GeoAI Reproducibility and Replicability: a computational and spatial perspective
Wenwen Li, Chia-Yu Hsu, Sizhe Wang, Peter Kedron
TL;DR
This paper tackles reproducibility and replicability (R&R) in GeoAI, arguing that both computational and spatial factors complicate reliable inference. Using Mars crater detection with the MViTv2 vision transformer, it systematically varies training data size, random seeds, and geographic partitions to quantify how results drift across conditions, introducing a replicability map that integrates spatial autocorrelation and heterogeneity. Key findings show that while larger training sets improve $mAP50$ up to about 2,000 samples, gains plateau; fixed random seeds yield more stable results; and spatial replicability varies by location, with strong latitude-based autocorrelation but weaker longitude effects.
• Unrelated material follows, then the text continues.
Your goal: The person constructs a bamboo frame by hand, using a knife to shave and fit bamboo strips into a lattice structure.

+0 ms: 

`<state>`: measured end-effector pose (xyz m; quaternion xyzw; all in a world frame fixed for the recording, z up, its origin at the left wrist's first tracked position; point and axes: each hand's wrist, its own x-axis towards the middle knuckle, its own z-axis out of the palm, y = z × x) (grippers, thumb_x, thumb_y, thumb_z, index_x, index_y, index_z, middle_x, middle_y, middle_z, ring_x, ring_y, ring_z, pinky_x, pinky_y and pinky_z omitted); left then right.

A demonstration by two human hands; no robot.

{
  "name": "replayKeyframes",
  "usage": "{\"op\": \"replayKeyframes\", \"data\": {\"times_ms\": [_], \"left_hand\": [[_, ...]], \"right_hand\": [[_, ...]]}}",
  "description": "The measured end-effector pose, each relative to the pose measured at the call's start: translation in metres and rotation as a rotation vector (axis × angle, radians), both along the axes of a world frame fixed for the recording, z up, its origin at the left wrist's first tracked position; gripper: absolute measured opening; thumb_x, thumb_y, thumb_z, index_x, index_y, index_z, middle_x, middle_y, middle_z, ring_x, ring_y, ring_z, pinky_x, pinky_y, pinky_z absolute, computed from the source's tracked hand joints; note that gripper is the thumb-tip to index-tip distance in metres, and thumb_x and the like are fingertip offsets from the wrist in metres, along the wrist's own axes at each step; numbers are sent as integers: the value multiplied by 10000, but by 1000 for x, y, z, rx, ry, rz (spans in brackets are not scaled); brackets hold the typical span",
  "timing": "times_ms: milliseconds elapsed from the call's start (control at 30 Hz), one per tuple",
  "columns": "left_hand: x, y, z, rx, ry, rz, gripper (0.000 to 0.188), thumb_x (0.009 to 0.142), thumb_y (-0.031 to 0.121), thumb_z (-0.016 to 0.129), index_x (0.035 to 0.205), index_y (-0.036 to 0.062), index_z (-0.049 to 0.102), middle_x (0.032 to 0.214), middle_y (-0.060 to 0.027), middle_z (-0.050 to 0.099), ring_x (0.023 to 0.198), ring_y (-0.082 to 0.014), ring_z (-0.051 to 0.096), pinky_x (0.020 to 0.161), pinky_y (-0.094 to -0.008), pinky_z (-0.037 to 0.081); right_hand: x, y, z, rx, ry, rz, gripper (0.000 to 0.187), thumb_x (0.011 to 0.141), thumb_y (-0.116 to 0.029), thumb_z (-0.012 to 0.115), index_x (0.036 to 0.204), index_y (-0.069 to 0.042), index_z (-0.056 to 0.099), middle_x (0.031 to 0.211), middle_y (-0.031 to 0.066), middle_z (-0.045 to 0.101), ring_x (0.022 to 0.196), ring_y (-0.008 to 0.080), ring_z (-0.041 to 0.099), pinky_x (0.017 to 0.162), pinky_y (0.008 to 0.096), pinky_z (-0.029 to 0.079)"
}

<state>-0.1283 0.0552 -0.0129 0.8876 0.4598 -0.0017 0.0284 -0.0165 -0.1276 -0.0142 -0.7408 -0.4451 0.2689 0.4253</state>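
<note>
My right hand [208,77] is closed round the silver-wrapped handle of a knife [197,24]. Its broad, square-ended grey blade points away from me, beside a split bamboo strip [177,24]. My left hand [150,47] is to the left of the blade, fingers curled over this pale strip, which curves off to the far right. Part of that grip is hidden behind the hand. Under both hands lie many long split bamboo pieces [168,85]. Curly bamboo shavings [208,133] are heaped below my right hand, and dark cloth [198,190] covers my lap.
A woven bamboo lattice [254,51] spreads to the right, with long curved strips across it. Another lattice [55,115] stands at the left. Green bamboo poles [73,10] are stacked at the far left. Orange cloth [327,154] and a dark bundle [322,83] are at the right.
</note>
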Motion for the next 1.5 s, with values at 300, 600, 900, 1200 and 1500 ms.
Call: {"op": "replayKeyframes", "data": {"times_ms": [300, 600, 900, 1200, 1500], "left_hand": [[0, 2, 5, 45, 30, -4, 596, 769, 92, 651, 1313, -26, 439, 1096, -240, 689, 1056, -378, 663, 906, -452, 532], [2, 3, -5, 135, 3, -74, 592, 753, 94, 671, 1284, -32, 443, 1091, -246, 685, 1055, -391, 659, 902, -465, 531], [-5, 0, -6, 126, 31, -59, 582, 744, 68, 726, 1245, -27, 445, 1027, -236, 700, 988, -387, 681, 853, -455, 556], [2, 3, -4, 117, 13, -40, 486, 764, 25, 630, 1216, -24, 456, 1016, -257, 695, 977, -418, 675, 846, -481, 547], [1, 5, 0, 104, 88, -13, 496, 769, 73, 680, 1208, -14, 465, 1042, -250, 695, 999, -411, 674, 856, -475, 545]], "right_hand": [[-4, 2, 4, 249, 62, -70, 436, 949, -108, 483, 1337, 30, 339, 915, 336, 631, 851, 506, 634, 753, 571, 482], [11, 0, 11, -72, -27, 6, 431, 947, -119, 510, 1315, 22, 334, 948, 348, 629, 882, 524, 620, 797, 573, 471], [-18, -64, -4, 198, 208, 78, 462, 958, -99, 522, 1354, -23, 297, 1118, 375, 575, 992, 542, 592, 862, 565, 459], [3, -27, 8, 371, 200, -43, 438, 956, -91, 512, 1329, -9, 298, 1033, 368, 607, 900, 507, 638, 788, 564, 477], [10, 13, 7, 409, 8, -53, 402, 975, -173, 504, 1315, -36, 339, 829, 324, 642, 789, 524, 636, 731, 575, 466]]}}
The study underscores the need for detailed documentation, open-science practices, and spatially aware replication measures to ensure GeoAI findings generalize across heterogeneous geographies and data regimes.
Abstract
GeoAI has emerged as an exciting interdisciplinary research area that combines spatial theories and data with cutting-edge AI models to address geospatial problems in a novel, data-driven manner. While GeoAI research has flourished in the GIScience literature, its reproducibility and replicability (R&R), fundamental principles that determine the reusability, reliability, and scientific rigor of research findings, have rarely been discussed. This paper aims to provide an in-depth analysis of this topic from both computational and spatial perspectives. We first categorize the major goals for reproducing GeoAI research, namely, validation (repeatability), learning and adapting the method for solving a similar or new problem (reproducibility), and examining the generalizability of the research findings (replicability). Each of these goals requires different levels of understanding of GeoAI, as well as different methods to ensure its success. We then discuss the factors that may cause the lack of R&R in GeoAI research, with an emphasis on (1) the selection and use of training data; (2) the uncertainty that resides in the GeoAI model design, training, deployment, and inference processes; and more importantly (3) the inherent spatial heterogeneity of geospatial data and processes. We use a deep learning-based image analysis task as an example to demonstrate the results' uncertainty and spatial variance caused by different factors. The findings reiterate the importance of knowledge sharing, as well as the generation of a "replicability map" that incorporates spatial autocorrelation and spatial heterogeneity into consideration in quantifying the spatial replicability of GeoAI research.